What is needed: For the data below, give again exactly the lines from the one containing "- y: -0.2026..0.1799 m" through the one containing "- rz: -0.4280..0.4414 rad", both ends included, and no others.

======== The input ========

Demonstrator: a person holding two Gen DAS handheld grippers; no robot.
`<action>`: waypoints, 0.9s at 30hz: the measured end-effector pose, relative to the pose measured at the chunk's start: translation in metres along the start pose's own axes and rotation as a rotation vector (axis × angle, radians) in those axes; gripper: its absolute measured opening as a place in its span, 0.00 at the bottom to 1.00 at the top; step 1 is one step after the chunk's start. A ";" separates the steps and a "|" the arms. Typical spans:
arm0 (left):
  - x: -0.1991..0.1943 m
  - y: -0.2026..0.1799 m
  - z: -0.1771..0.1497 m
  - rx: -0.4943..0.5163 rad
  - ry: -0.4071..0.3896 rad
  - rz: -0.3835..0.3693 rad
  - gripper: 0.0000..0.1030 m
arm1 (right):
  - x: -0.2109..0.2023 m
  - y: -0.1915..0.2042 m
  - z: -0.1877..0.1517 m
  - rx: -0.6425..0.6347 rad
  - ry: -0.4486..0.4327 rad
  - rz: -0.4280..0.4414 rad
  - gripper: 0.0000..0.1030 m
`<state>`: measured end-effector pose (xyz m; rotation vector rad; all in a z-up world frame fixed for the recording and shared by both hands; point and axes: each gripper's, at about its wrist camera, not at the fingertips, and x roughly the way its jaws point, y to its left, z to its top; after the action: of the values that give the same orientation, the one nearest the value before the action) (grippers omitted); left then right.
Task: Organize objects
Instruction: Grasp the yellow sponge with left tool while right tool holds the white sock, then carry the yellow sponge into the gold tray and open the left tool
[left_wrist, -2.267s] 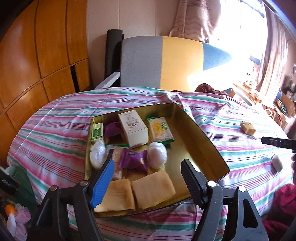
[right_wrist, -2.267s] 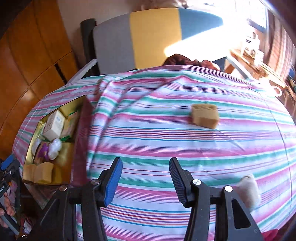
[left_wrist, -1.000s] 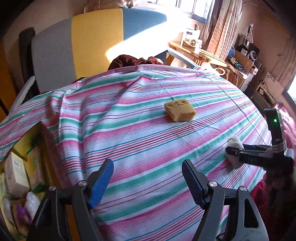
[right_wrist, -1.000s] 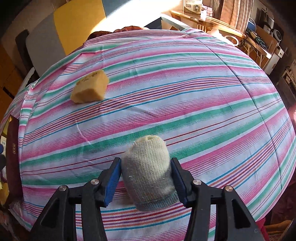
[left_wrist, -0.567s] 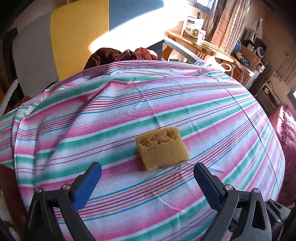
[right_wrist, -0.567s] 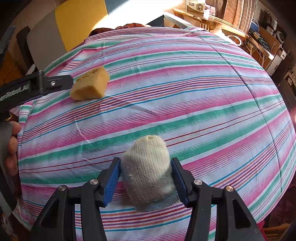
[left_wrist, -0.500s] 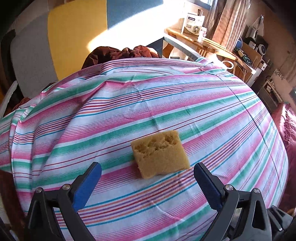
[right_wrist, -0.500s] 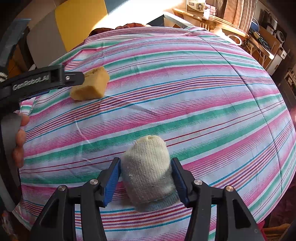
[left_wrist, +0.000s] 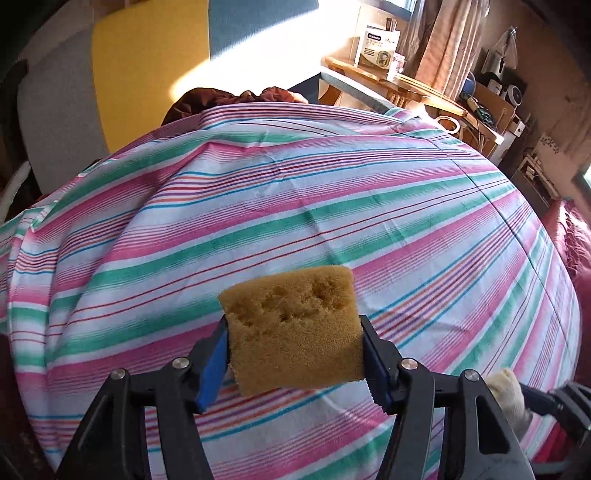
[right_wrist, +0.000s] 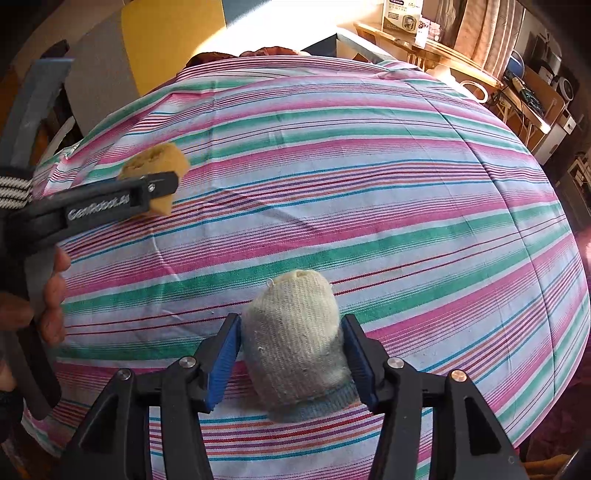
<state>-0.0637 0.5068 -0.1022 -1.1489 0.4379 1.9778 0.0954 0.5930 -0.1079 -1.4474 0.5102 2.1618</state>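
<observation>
Cloth (left_wrist: 332, 206) in pink, green and white stripes spreads bare from 9 to 3 o'clock, falling away at the desk's rounded edge. The left tongs (left_wrist: 293, 356) clamp a porous tan sponge (left_wrist: 295, 332) between both pads. The right tongs (right_wrist: 291, 350) squeeze a rolled, off-white knitted sock (right_wrist: 295, 343) with a blue cuff.

Bright sun from rear window (glare), fisheye-warped edges, sharp w/ dark corners.
</observation>
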 end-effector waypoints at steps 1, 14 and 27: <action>-0.008 0.006 -0.009 -0.004 -0.005 0.003 0.62 | 0.000 0.000 0.000 -0.003 -0.001 -0.003 0.54; -0.111 0.050 -0.107 -0.012 -0.141 0.118 0.63 | 0.018 -0.003 -0.003 -0.006 0.059 -0.081 0.52; -0.176 0.083 -0.149 -0.079 -0.230 0.135 0.63 | 0.017 -0.006 -0.002 0.001 0.042 -0.085 0.52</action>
<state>0.0058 0.2798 -0.0397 -0.9450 0.3265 2.2316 0.0944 0.5999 -0.1248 -1.4893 0.4563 2.0694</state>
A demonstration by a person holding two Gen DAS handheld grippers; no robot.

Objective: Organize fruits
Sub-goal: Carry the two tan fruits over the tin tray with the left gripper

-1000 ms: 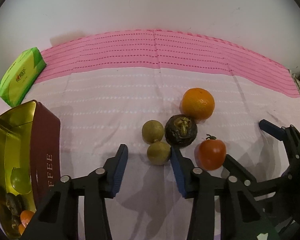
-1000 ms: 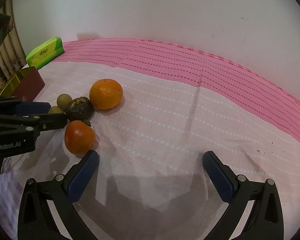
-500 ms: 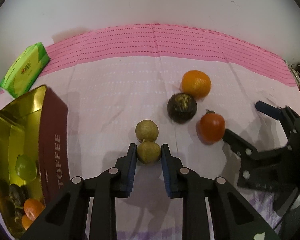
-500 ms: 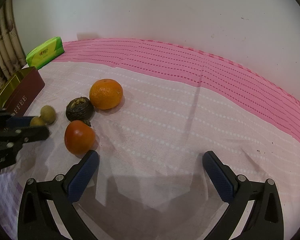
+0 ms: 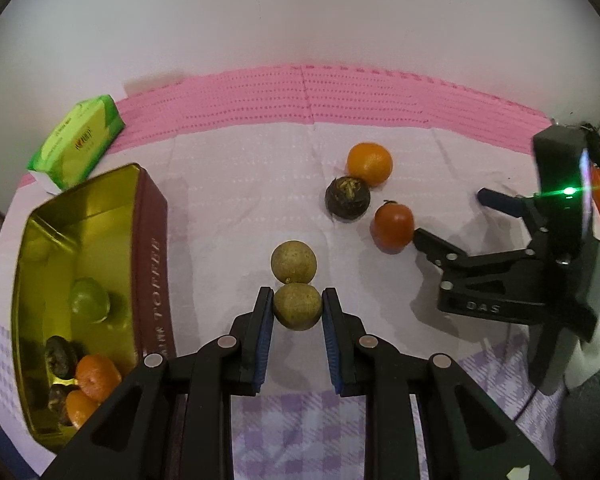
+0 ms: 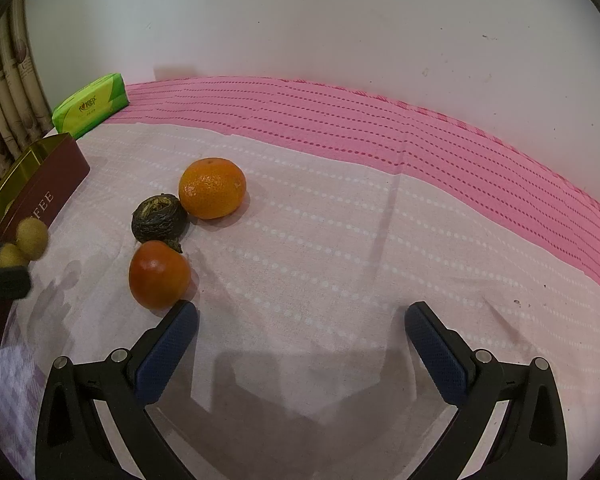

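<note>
Left hand-held gripper (image 5: 297, 312) clamps a tan fruit (image 5: 297, 306); right hand-held gripper (image 6: 300, 328), marked "DAS", gapes empty.

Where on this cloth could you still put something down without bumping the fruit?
Free: the pale cloth right of the orange, up to the pink stripes, and the strip between tin and fruit. Crowded: around orange, dark fruit and tomato.

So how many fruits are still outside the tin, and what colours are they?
Yellow-green: 2, one pinched in the left gripper, its twin touching it
Orange: 1
Red: 1
Dark brown: 1
Total: 5 outside the tin
</note>
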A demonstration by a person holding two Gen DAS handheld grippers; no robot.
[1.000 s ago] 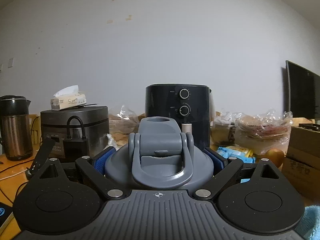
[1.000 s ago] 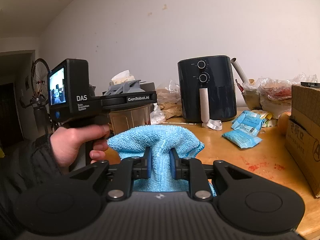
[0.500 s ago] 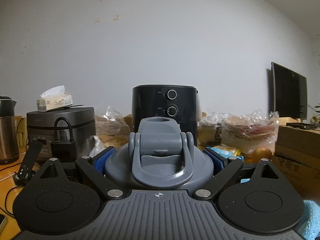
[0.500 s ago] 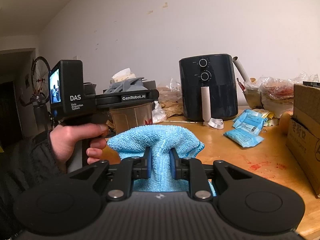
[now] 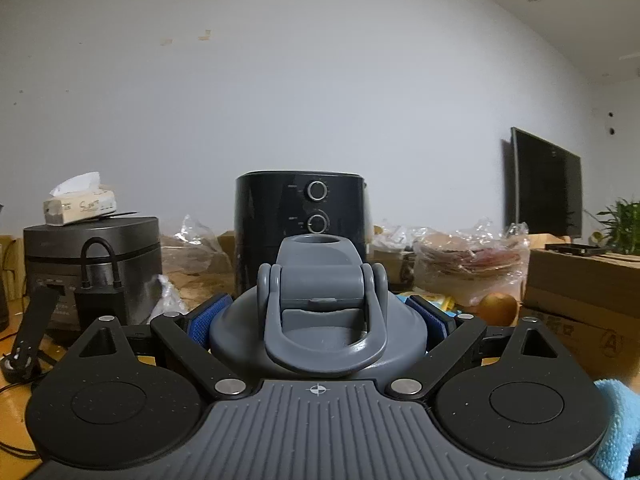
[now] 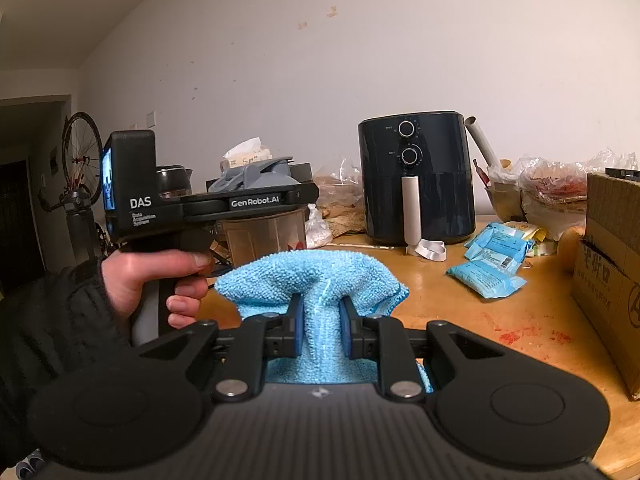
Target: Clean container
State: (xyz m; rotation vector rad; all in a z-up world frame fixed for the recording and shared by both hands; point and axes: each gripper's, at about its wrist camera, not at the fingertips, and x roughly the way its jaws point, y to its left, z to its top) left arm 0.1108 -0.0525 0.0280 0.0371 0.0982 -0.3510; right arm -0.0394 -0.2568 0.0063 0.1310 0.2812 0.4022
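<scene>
1. Container [image 5: 318, 322]: grey lid with a flip spout and a loop handle fills the middle of the left wrist view. In the right wrist view its clear brownish body [image 6: 260, 236] shows below the left claw, raised at the left side of the counter [image 6: 460, 312].
2. Left claw [image 5: 318, 320]: clenched on the container. Its blue pads [image 5: 210, 318] press the lid rim on both sides, with the jaws spread wide around it.
3. Left hand [image 6: 156, 276]: wraps the black handle of the left device; a dark sleeve [image 6: 48, 320] covers the forearm.
4. Right claw [image 6: 319, 330]: grasping a light blue cloth [image 6: 316, 276]. The jaws stand close together, and a fold of the cloth is pinched between the pads. The rest of the cloth bunches out ahead of the fingertips, just to the right of the container body.
5. Counter, rear: a black air fryer [image 6: 416, 184] with two dials stands against the wall. A tissue box [image 5: 80, 204] rests on a dark cooker [image 5: 92, 256] to its left.
6. Counter, right: blue packets [image 6: 486, 276] lie near the fryer. Bagged food [image 5: 468, 264] sits behind them, and a cardboard box [image 6: 612, 268] stands at the edge.
</scene>
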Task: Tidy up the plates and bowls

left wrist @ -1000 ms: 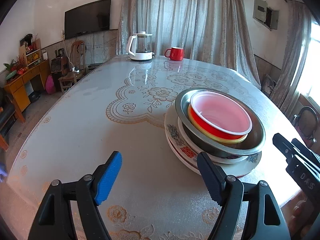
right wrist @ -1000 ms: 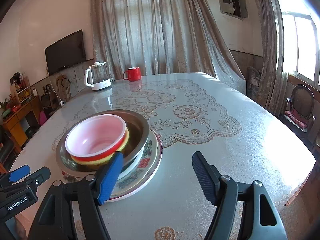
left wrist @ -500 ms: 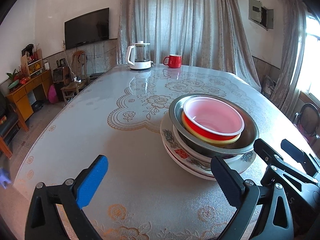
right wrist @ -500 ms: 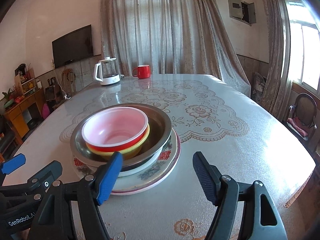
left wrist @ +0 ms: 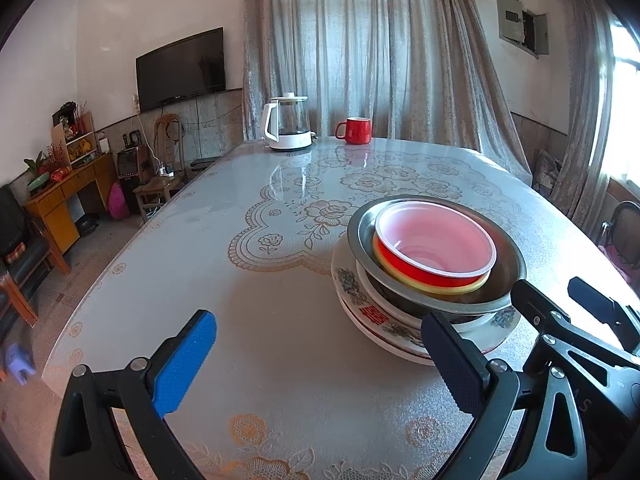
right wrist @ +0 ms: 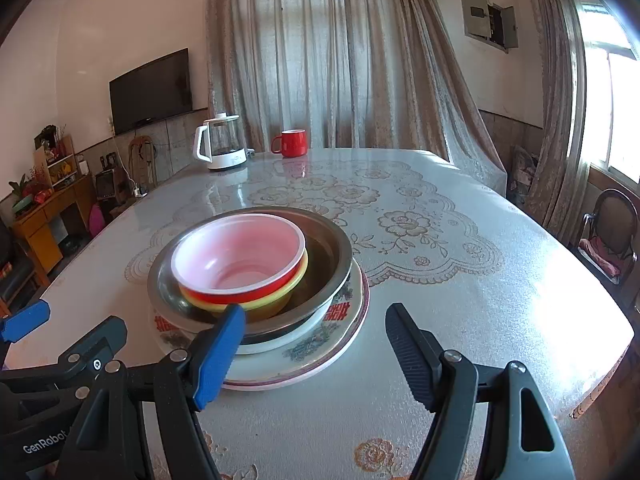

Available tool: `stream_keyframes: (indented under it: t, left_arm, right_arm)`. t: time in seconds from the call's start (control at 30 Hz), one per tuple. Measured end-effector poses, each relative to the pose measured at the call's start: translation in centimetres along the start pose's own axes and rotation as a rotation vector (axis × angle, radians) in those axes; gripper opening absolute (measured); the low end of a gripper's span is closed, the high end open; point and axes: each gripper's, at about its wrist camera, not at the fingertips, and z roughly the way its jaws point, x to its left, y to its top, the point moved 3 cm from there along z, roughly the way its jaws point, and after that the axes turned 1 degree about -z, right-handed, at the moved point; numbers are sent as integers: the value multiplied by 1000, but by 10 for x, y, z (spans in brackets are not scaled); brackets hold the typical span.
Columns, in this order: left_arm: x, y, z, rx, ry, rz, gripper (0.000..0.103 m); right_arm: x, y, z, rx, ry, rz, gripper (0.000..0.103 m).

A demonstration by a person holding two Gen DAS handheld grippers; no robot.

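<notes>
- In the left wrist view, the left gripper [left wrist: 316, 354] fills the bottom of the frame with its jaws spread wide; its blue pad sits at lower left, its black pad at lower right, and only bare tablecloth lies between them.
- The table [left wrist: 224, 280] runs up the middle of the frame under a glossy cloth with a floral lace print.
- A white kettle [left wrist: 287, 126] and a red mug [left wrist: 354, 130] stand side by side at the table's far edge, upper centre.
- The stack of dishes sits right of centre: a red bowl [left wrist: 434, 250] with a pale pink inside nests in a yellow bowl [left wrist: 440, 289], both inside a steel basin [left wrist: 360, 226], which rests on a patterned plate [left wrist: 352, 296].
- The black pad of the left gripper overlaps the plate's near rim in the picture; I cannot tell whether they touch.
- In the right wrist view, the same stack lies left of centre, with the plate [right wrist: 320, 340] at the bottom.
- The right gripper [right wrist: 314, 354] is released, jaws apart and nothing between them; its blue pad stands in front of the basin's near rim, and its black pad is over bare cloth to the right.
</notes>
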Motion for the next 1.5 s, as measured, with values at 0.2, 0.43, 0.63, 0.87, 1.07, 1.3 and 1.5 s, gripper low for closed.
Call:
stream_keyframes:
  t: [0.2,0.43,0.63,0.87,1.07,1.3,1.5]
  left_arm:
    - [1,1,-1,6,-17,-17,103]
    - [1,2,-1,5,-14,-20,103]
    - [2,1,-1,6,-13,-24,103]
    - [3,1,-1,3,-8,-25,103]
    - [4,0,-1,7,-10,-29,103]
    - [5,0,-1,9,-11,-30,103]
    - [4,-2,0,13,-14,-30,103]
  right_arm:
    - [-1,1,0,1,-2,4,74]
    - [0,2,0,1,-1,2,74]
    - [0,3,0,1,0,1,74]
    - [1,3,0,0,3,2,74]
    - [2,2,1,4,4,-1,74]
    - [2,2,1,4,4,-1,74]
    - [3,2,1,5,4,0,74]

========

Answer section:
  - y: -0.2026..0.1799 m
  - z: -0.1771..0.1497 m
  - rx: -0.4943..0.5163 rad
  - ry: -0.4071..0.3896 rad
  - rz: -0.3835..0.3693 rad
  - gripper: 0.0000..0.1030 m
arm1 (right):
  - x: -0.2109..0.2023 m
  - y: -0.1915..0.2042 m
  - z: -0.1877..0.1517 m
  - rx: -0.6425..0.6347 rad
  - ry: -0.4486..0.4327 rad
  - rz: -0.4280..0.4414 rad

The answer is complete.